Para Estevão Senra, geógrafo do Programa Rio Negro do ISA, o processo de consulta foi bastante interessante, pois é uma oportunidade de apresentar os desafios logísticos do território Yanomami, localizada nos estados de Roraima e Amazonas, onde o acesso das comunidades para os serviços mais básicos ainda depende do modal aéreo, que é bastante complexo.

“Apresentar e dar visibilidade a esses desafios é bem importante, pois acompanhamos as dificuldades no enfrentamento à crise humanitária no território Yanomami, especialmente a partir de 2019. E que, para superá-la, precisaremos de um grande investimento de logística para atender melhor às comunidades e garantir o acesso aos serviços básicos, além de dar condições para que as economias locais possam prosperar”, avaliou.
Dentre as recomendações do ISA, o documento cita a necessidade de ampliar a abordagem do planejamento de longo prazo da política de transporte nacional com a integração das demandas logísticas dos povos indígenas, quilombolas e comunidades tradicionais como uma questão prioritária. Além disso, o Plano Nacional de Logística 2050 precisa incluir um capítulo específico sobre os desafios da logística em territórios tradicionais elaborado de forma participativa com esses grupos.

Processo de elaboração do PNL 2050
No dia 04 de junho de 2025, foi realizada uma reunião sobre Sociobiodiversidade no contexto do Plano Nacional de Logística 2050, promovida pela Subsecretaria de Fomento e Planejamento do Ministério dos Transportes, responsável pela elaboração do PNL 2050, e pela Secretaria de Integridade Pública e Secretaria Federal de Controle Interno da Controladoria Geral da União (CGU), com a participação de mais de 20 organizações da sociedade civil, no Auditório da Controladoria Geral da União, em Brasília.
O objetivo da reunião foi discutir os desafios e as oportunidades para a logística das cadeias produtivas da sociobiodiversidade e para a mobilidade e o abastecimento de povos e comunidades tradicionais no PNL 2050, que está em fase de elaboração até o final do ano.

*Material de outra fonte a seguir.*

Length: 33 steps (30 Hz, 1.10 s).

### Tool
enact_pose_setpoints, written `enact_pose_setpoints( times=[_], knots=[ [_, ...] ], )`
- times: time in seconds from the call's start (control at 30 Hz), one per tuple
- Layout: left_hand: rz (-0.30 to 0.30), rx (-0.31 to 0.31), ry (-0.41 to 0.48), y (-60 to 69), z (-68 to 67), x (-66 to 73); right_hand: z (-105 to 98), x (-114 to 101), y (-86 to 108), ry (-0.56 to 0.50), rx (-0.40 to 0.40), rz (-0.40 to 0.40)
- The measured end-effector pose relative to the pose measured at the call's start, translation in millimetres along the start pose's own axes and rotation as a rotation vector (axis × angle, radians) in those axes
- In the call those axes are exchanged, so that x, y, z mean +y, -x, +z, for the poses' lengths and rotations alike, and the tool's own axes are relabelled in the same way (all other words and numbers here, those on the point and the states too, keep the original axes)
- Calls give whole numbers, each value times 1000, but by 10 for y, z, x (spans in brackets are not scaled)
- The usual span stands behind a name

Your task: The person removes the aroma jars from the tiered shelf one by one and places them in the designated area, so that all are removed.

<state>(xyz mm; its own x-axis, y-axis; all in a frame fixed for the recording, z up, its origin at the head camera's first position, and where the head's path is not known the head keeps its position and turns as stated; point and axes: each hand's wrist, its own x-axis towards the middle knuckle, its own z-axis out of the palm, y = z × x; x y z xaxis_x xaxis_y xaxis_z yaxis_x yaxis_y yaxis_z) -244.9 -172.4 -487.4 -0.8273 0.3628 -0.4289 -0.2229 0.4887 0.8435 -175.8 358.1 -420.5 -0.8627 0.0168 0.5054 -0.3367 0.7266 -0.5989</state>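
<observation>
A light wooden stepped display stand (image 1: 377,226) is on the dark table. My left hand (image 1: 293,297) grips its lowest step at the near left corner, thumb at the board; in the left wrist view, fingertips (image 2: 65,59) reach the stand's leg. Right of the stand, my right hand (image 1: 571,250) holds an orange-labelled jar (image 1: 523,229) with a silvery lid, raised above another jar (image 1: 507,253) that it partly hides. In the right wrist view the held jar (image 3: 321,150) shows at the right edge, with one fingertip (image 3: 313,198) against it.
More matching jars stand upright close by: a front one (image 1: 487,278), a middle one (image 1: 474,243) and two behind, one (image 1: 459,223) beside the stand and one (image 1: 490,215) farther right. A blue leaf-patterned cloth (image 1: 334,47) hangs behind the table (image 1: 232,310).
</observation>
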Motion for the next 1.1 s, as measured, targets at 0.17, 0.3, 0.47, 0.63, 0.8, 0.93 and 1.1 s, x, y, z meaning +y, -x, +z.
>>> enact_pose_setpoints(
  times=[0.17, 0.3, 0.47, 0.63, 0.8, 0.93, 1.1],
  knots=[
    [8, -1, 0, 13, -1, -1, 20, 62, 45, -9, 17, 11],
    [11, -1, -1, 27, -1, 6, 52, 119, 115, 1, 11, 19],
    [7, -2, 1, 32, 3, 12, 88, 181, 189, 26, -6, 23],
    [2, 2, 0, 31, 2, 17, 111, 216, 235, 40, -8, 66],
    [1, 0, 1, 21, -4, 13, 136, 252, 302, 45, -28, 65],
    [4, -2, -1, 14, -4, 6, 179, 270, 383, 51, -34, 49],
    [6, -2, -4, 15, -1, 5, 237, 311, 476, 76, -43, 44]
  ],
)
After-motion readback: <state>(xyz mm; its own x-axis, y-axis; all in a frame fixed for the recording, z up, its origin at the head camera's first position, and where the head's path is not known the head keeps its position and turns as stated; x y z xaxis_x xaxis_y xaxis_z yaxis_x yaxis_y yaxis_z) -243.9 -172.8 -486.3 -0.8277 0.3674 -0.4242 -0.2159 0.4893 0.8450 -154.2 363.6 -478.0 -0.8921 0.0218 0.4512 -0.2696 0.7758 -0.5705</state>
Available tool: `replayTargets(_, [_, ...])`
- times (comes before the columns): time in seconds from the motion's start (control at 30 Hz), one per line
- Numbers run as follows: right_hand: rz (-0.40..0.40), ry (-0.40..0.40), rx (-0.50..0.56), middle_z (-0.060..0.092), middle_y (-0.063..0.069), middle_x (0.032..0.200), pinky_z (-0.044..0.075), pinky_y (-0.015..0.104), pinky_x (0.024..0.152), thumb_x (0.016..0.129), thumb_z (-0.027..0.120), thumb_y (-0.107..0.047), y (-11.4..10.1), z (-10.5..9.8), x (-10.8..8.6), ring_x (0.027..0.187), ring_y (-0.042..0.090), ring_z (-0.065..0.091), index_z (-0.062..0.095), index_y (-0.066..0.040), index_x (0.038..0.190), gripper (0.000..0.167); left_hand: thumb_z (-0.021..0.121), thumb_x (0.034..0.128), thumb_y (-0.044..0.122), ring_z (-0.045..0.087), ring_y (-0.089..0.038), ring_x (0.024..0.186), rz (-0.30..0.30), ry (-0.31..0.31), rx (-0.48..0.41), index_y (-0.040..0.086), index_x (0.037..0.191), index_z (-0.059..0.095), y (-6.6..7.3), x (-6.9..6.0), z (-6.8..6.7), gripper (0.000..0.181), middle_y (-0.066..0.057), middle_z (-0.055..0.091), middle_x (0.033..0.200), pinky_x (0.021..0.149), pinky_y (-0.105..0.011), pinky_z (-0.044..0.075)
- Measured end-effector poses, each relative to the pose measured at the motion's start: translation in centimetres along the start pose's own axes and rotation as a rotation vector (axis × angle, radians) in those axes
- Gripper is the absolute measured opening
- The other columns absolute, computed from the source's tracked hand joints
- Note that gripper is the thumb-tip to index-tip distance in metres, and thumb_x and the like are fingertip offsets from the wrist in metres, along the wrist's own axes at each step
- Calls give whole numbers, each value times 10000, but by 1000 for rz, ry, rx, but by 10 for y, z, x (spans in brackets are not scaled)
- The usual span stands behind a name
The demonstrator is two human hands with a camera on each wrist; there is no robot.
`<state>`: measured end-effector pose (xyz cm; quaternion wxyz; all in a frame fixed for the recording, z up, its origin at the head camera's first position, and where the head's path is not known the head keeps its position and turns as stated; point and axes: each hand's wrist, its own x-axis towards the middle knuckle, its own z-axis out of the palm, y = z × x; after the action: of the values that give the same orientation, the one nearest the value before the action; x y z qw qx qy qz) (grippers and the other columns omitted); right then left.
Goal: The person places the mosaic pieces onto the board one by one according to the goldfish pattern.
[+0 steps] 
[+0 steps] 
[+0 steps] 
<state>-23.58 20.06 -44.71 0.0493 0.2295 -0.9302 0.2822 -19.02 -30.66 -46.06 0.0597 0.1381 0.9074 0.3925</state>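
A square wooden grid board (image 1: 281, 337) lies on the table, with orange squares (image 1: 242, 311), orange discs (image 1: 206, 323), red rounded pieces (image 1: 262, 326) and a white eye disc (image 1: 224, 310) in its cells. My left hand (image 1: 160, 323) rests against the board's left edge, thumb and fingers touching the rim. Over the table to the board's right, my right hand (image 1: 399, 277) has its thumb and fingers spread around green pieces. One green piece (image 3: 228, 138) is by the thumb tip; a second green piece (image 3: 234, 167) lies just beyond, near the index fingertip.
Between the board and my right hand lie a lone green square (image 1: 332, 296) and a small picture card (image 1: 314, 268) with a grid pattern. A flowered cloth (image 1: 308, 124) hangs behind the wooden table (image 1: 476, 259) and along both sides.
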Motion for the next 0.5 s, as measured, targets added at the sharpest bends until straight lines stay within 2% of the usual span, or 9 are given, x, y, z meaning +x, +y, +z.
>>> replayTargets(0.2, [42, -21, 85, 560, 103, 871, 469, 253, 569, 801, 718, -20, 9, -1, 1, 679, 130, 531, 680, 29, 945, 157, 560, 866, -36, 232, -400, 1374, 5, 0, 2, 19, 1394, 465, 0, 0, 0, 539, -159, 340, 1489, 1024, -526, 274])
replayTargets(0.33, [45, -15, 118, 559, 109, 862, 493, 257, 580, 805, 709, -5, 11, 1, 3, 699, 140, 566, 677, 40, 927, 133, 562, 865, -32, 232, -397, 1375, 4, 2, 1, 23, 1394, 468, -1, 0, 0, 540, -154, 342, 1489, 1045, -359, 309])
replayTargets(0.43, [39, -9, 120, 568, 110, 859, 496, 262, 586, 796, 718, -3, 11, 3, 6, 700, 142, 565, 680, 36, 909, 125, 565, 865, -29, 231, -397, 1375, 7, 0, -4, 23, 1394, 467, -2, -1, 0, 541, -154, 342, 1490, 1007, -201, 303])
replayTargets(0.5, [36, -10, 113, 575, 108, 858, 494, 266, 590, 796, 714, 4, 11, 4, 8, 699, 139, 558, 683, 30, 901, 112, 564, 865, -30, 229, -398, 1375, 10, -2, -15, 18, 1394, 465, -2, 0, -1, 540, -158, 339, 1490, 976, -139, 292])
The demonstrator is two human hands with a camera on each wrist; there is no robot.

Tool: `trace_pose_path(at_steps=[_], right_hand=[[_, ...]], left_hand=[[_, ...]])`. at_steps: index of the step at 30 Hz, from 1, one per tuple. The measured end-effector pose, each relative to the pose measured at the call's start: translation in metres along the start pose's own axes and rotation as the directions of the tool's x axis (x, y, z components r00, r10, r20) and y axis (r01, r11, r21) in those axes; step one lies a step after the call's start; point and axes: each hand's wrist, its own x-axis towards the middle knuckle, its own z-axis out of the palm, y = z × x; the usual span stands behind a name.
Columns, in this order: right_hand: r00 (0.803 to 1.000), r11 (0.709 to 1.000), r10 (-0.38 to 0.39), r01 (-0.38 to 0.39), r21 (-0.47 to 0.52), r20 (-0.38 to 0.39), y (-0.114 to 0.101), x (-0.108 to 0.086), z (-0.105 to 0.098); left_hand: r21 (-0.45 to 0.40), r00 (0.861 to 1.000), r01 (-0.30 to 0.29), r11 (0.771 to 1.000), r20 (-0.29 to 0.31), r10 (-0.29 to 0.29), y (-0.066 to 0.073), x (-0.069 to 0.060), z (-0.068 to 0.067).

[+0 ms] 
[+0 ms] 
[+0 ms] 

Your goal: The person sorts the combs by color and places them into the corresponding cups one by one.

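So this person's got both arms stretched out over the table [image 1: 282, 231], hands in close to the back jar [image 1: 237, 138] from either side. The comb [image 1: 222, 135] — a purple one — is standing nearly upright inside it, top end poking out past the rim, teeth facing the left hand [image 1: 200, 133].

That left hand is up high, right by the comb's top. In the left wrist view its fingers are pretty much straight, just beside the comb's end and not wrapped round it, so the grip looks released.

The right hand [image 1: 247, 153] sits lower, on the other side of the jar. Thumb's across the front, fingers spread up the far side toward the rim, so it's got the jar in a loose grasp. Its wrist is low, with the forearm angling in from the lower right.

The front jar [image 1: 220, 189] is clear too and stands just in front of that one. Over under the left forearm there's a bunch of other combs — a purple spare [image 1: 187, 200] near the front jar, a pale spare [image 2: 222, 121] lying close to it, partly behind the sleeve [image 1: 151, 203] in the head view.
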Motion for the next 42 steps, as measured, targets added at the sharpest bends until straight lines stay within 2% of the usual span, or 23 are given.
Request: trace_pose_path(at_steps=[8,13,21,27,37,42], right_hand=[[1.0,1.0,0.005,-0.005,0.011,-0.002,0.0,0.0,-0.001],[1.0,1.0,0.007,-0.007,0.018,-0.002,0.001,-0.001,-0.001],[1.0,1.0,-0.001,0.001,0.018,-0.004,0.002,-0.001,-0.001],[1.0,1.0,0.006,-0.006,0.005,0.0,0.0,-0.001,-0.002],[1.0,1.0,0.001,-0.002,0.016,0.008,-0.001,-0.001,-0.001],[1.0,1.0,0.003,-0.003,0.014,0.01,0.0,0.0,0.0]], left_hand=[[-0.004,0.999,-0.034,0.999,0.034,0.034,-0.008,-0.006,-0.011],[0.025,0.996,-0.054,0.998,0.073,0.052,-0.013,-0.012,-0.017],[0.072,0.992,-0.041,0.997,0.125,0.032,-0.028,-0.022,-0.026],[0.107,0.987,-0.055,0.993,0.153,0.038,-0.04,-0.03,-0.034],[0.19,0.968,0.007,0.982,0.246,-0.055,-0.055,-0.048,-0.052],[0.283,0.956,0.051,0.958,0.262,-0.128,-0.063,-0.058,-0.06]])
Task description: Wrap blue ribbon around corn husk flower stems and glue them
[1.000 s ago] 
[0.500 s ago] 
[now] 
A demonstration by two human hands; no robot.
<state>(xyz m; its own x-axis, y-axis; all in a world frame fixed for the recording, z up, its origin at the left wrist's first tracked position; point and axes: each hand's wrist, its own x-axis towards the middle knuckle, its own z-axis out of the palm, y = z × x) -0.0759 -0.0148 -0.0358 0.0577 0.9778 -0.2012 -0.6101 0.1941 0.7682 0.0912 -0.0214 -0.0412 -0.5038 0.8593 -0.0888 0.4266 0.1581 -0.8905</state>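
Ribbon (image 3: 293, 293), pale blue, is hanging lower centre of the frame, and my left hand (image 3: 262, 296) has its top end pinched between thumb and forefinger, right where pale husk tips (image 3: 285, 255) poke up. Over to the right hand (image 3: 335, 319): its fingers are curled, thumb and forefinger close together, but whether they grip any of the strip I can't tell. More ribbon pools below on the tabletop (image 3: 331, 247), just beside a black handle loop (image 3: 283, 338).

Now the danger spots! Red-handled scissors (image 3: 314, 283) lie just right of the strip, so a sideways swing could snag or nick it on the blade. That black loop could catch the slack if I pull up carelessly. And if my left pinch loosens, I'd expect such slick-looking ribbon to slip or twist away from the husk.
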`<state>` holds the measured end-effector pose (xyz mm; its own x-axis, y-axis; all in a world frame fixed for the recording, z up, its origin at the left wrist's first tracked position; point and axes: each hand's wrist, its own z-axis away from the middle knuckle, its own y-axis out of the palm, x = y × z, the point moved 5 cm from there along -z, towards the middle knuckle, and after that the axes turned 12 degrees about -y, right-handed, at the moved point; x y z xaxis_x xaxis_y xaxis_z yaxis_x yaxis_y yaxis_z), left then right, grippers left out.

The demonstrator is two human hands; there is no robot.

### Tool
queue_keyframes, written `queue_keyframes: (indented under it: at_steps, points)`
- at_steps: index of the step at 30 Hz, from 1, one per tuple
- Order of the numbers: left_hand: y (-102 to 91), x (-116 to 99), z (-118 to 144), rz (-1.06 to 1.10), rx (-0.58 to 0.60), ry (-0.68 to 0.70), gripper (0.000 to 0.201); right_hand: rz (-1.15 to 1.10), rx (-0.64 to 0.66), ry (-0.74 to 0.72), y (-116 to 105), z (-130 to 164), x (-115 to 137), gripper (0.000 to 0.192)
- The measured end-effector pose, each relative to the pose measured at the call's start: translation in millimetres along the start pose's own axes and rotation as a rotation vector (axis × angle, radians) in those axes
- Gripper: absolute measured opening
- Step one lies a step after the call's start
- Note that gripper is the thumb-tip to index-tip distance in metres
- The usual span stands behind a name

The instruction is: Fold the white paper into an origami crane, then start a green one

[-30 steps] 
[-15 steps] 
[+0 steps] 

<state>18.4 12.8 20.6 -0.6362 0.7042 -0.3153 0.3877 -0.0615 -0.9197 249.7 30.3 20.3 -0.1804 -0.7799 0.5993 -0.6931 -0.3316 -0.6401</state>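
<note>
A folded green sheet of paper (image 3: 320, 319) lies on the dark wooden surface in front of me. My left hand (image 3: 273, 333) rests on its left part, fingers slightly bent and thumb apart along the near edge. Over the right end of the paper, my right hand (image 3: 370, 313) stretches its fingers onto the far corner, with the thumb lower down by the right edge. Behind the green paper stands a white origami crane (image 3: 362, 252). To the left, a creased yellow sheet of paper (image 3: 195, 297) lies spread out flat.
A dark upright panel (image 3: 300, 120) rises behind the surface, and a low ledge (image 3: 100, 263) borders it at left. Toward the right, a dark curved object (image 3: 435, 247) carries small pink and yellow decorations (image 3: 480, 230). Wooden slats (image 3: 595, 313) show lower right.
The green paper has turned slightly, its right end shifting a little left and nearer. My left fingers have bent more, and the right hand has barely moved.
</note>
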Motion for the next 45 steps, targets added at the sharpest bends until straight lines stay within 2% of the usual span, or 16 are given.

No relatório divulgado pela sociedade civil sobre o encontro, os participantes alertaram para o fato de que as políticas de transporte no Brasil têm sido historicamente desenvolvidas sob uma perspectiva macroeconômica, priorizando modais e infraestruturas voltadas para a exportação de produtos do agronegócio e da mineração através das ferrovias, hidrovias e rodovias.
As políticas têm ignorado as necessidades de transporte dos povos indígenas, quilombolas e comunidades tradicionais, as suas economias da sociobiodiversidade e a produção de restauração ecológica para o desenvolvimento sustentável do país.